### The problem
Beneath this instruction is a block of data; output from it exactly the lines that run from the one containing "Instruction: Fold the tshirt" through the one containing "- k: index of", inclusive.

Items listed in a dataset:

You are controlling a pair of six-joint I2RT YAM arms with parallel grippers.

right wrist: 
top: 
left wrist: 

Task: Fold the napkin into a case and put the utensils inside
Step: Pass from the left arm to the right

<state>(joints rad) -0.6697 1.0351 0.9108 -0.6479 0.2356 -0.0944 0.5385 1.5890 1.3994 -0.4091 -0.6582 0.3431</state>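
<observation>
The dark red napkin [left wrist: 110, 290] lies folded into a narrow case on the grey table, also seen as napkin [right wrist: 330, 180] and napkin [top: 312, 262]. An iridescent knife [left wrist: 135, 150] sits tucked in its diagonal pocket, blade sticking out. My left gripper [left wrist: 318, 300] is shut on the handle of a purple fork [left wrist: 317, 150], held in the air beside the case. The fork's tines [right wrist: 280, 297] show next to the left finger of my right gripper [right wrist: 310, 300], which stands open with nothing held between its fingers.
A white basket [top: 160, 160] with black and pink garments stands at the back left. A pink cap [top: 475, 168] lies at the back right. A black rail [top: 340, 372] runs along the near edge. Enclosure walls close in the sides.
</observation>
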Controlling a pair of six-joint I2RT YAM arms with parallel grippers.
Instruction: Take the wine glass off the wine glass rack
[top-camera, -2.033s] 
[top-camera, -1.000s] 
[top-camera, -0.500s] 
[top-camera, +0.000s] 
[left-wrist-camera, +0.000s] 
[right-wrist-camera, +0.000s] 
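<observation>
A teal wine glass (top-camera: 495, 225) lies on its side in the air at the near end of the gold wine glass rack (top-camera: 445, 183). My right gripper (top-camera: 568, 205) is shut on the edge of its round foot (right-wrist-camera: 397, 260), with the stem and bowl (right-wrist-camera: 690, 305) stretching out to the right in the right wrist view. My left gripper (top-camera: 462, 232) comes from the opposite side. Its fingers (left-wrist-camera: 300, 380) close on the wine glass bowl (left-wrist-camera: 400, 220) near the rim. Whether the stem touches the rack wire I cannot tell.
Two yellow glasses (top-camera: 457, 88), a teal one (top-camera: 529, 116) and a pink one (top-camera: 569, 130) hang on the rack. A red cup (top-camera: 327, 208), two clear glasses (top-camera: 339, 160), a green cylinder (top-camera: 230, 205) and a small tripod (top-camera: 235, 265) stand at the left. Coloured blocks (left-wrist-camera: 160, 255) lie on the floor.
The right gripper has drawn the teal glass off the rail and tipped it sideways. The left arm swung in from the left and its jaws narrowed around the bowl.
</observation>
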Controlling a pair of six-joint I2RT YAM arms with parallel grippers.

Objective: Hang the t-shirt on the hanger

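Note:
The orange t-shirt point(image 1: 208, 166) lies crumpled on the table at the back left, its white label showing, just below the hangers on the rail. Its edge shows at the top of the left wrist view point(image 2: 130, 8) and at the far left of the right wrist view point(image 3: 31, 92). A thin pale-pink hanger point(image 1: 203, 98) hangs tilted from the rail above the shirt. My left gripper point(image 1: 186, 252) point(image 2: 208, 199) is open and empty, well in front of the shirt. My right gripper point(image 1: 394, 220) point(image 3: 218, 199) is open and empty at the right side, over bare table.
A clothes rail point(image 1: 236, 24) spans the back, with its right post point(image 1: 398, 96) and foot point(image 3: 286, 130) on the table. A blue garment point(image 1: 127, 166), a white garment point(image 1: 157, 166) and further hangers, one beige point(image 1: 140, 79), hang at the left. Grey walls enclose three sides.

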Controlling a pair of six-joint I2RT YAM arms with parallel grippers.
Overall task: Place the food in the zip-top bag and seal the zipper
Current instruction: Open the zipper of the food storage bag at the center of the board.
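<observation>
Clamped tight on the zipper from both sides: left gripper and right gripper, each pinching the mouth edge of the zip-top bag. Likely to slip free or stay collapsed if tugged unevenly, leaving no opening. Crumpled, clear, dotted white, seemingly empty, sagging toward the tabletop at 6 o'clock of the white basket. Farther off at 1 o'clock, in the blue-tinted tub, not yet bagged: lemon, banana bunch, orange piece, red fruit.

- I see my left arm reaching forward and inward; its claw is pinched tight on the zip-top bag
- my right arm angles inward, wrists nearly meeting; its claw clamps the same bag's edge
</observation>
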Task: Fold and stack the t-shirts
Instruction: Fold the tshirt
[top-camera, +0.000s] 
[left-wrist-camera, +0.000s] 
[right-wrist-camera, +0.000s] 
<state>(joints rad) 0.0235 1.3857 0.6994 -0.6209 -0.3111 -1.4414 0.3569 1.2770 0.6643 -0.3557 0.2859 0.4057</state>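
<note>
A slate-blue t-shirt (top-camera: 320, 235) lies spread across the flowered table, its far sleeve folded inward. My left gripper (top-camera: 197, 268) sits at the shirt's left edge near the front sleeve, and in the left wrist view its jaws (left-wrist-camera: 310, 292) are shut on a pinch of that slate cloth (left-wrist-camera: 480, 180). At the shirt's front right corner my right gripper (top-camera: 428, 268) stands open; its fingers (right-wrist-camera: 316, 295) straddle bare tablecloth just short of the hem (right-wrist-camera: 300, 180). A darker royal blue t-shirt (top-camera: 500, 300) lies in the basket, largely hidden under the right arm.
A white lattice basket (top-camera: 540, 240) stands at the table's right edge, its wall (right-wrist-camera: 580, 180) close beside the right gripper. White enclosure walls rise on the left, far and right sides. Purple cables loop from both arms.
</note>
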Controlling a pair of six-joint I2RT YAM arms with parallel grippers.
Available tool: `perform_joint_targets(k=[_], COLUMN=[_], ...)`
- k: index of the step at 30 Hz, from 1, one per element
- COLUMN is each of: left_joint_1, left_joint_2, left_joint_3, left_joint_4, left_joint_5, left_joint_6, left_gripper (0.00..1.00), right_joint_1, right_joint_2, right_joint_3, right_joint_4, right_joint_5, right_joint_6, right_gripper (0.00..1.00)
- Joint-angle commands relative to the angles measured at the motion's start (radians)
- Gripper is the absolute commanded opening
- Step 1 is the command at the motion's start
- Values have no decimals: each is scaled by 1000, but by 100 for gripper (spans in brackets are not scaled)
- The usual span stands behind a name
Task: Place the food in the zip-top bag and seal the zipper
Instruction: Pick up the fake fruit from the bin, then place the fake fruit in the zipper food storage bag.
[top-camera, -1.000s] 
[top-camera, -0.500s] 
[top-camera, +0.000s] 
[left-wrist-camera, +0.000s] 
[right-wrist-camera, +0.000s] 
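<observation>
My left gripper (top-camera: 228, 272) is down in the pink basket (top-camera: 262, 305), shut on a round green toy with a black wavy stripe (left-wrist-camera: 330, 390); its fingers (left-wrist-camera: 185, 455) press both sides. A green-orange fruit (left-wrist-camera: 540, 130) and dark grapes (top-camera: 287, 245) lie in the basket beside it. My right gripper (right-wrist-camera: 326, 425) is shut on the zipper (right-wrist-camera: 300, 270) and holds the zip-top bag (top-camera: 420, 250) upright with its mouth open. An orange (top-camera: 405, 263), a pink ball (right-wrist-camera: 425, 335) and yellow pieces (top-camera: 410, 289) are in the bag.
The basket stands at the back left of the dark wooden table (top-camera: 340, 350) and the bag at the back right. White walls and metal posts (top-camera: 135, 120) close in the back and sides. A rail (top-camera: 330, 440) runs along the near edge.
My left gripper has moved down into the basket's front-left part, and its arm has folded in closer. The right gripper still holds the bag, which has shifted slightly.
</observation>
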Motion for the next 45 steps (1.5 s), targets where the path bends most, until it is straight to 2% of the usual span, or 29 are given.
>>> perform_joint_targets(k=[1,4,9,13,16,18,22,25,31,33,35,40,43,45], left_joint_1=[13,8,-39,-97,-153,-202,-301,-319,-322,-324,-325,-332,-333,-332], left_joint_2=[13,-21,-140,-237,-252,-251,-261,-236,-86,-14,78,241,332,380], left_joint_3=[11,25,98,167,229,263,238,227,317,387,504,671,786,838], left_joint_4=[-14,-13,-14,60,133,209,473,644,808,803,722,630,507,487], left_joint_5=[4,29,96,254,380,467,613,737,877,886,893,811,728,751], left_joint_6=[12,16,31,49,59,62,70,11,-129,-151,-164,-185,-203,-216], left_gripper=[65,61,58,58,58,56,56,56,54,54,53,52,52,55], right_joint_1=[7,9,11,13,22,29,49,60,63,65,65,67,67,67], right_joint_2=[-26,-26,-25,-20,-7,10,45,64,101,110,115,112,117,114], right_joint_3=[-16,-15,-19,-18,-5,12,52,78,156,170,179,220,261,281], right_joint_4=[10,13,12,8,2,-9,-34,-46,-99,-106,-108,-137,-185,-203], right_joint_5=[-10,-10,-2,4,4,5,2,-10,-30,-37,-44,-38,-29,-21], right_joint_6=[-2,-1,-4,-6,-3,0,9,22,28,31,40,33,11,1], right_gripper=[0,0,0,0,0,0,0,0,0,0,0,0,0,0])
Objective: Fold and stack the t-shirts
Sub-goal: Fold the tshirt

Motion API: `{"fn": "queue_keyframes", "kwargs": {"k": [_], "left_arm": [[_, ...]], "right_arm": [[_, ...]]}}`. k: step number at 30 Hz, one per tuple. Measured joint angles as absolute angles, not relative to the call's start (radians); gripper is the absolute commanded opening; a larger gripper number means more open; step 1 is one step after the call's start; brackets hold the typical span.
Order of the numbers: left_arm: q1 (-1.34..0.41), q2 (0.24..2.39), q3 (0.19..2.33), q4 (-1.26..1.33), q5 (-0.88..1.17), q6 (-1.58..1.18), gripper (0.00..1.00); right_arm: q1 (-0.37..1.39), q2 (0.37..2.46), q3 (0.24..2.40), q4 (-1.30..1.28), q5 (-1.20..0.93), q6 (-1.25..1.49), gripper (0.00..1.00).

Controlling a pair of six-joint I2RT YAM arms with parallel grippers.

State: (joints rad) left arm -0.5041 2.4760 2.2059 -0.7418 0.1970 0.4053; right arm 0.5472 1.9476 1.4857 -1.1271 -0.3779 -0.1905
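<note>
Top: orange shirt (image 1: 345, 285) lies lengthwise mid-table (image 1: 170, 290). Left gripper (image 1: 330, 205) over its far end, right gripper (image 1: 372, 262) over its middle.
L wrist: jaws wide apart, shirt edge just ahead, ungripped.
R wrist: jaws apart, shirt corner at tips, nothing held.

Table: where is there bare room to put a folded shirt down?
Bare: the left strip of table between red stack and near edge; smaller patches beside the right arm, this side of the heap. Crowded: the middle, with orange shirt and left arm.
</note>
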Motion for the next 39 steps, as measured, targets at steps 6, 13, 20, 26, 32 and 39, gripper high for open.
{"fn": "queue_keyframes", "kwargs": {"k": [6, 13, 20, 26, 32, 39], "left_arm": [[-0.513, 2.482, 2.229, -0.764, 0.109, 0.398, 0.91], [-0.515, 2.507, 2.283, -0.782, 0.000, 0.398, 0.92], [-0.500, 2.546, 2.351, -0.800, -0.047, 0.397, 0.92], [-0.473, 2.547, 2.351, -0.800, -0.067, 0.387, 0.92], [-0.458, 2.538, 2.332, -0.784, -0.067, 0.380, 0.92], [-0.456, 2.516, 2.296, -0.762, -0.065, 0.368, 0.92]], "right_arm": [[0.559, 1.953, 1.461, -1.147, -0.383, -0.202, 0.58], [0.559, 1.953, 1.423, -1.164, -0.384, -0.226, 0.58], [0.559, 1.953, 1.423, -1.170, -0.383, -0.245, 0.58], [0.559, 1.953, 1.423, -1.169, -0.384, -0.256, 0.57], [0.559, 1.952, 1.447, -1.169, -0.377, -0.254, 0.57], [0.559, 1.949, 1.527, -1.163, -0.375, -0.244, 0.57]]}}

### Written response
Instruction: Fold the tshirt
[top-camera, +0.000s] 
[left-wrist-camera, +0.000s] 
[right-wrist-camera, +0.000s] 
<state>(joints rad) 0.0235 1.3857 0.6994 -0.6209 -0.3111 -1.4414 0.3569 1.2770 0.6643 -0.3557 0.2859 0.4057</state>
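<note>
A slate-blue t-shirt (top-camera: 320, 235) lies spread across the flowered table, its far sleeve folded inward. My left gripper (top-camera: 197, 268) sits at the shirt's left edge near the front sleeve, and in the left wrist view its jaws (left-wrist-camera: 310, 292) are shut on a pinch of that slate cloth (left-wrist-camera: 480, 180). At the shirt's front right corner my right gripper (top-camera: 428, 268) stands open; its fingers (right-wrist-camera: 316, 295) straddle bare tablecloth just short of the hem (right-wrist-camera: 300, 180). A darker royal blue t-shirt (top-camera: 500, 300) lies in the basket, largely hidden under the right arm.
A white lattice basket (top-camera: 540, 240) stands at the table's right edge, its wall (right-wrist-camera: 580, 180) close beside the right gripper. White enclosure walls rise on the left, far and right sides. Purple cables loop from both arms.
</note>
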Controlling a pair of six-joint I2RT YAM arms with parallel grippers.
Available tool: `perform_joint_targets(k=[_], COLUMN=[_], ...)`
- k: index of the step at 30 Hz, from 1, one per element

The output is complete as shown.